Paysage
Charles Baudelaire
Je veux, pour composer chastement mes églogues,
Coucher auprès du ciel, comme les astrologues,
Et, voisin des clochers, écouter en rêvant
Leurs hymnes solennels emportés par le vent.
Les deux mains au menton, du haut de ma mansarde,
Je verrai l'atelier qui chante et qui bavarde ;
Les tuyaux, les clochers, ces mâts de la cité,
Et les grands ciels qui font rêver d'éternité.

Il est doux, à travers les brumes, de voir naître
L'étoile dans l'azur, la lampe à la fenêtre,
Les fleuves de charbon monter au firmament
Et la lune verser son pâle enchantement.
Je verrai les printemps, les étés, les automnes ;
Et quand viendra l'hiver aux neiges monotones,
Je fermerai partout portières et volets
Pour bâtir dans la nuit mes féeriques palais.

Alors je rêverai des horizons bleuâtres,
Des jardins, des jets d'eau pleurant dans les albâtres,
Des baisers, des oiseaux chantant soir et matin,
Et tout ce que l'Idylle a de plus enfantin.
L'Émeute, tempêtant vainement à ma vitre,
Ne fera pas lever mon front de mon pupitre ;
Car je serai plongé dans cette volupté
D'évoquer le Printemps avec ma volonté,
De tirer un soleil de mon cœur, et de faire
De mes pensers brûlants une tiède atmosphère.

Paysage urbain
Poème liminaire des Tableaux parisiens, il a paru en 1857. C'est un étonnant poème qui semble marquer une sorte d'hésitation au seuil des Tableaux parisiens, car si la première partie du texte montre le poète décidé à composer des œuvres nouvelles en utilisant le « paysage urbain », la seconde ne parvient pas à rendre précisément le paysage de la ville mais paraît plutôt se réfugier dans l'évasion. C'est ce que l'on pressent grâce à l'utilisation du futur : le paysage n'est pas perçu directement, il est formé par la projection du désir du poète.

La première strophe est donc constituée de la déclaration d'intention du poète qui compose un premier « tableau », celui du poète face à la cité. Le vocabulaire est étonnant : « chastement », « églogue » renvoient en effet plutôt à la poésie bucolique, alors que la poésie qu'il initie est bien celle de la ville : elle allie au paysage urbain - « clocher », « mansarde », « tuyaux » -, la réalité sociale - « ateliers » - et l'espace infini. L'intention est donc très neuve, car il s'agit de trouver un nouveau lyrisme qui joue sur des métaphores nouvelles comme celle des « [...] clochers, ces mâts de la cité ».

Ce lyrisme nouveau est mis en œuvre dans la seconde partie du poème qui mêle dans les quatre premiers vers l'évocation de la cité et celle de la nature. Mais à partir de ces quelques images, l'imagination emporte le poète dans un autre espace, celui du rêve et de ses féeries.

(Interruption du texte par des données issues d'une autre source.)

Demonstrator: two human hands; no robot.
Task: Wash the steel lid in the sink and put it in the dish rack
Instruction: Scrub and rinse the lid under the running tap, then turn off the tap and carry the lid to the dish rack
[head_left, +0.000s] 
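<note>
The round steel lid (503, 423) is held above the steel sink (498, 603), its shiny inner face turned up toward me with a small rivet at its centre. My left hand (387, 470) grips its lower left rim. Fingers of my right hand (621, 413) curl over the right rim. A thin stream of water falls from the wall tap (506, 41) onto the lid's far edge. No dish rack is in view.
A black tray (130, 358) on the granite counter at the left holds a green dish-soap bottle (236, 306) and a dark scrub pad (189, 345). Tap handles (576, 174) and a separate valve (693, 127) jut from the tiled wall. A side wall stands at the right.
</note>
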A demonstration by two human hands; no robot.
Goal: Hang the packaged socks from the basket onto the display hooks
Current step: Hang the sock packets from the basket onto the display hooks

C'est l'imagination qui lui offre un refuge contre le réel qui vient tempêter à sa vitre, l'Émeute étant clairement une allusion aux événements de 1848.

Le poème apparaît donc comme une réflexion sur la création poétique : sollicité sans doute par le monde qui entoure le poète, la ville, ses spectacles, ses beautés et ses laideurs, c'est cependant de lui-même, par sa « volonté » et de son « cœur » que le poète tirera la substance du poème. On reste alors sous le charme de cette bizarrerie qui nous conduit d'une courte évocation du réel à une rêverie proche de l'Idylle et de la pastorale.

Correspondances
Dans Les Fenêtres, on retrouve la position du poète qui regarde la ville depuis les toits. Dans ce poème en prose, il s'agit, en apparence, d'une toute autre démarche, puisque le poète s'y nourrit de l'image d'une « femme, vieille, déjà ridée [...] » qui lui permet de créer ce qui suscite son émotion. Il n'est pas ému en effet par le spectacle de la misère digne, mais par l'histoire qu'il se recrée. On voit alors que la démarche est bien semblable, car dans ce Tableau Parisien, le poète va « tirer un soleil de [son] cœur » : il recrée un monde non pas grâce au spectacle du monde extérieur, mais à partir de sa propre conscience. A. Adam pense que ce poème doit beaucoup à la lecture par Baudelaire des Bergeries du poète Racan (né en 1589 et mort en 1670, il publia en 1625 le recueil des Bergeries, chef d'œuvre de la poésie pastorale). Les termes « églogue », « idylle », ainsi que l'évocation de l'univers de la pastorale proviendraient de cette lecture.